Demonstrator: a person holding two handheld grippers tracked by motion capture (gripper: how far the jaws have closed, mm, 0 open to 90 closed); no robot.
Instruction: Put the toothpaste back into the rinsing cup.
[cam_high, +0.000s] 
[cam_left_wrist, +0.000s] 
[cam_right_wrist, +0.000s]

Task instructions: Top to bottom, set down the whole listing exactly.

Reply:
Demonstrator: a person holding two handheld grippers tracked by motion capture (gripper: how far the jaws have closed, mm, 0 open to 90 closed); no robot.
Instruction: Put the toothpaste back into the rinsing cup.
[cam_high, +0.000s] 
[cam_left_wrist, +0.000s] 
[cam_right_wrist, +0.000s]

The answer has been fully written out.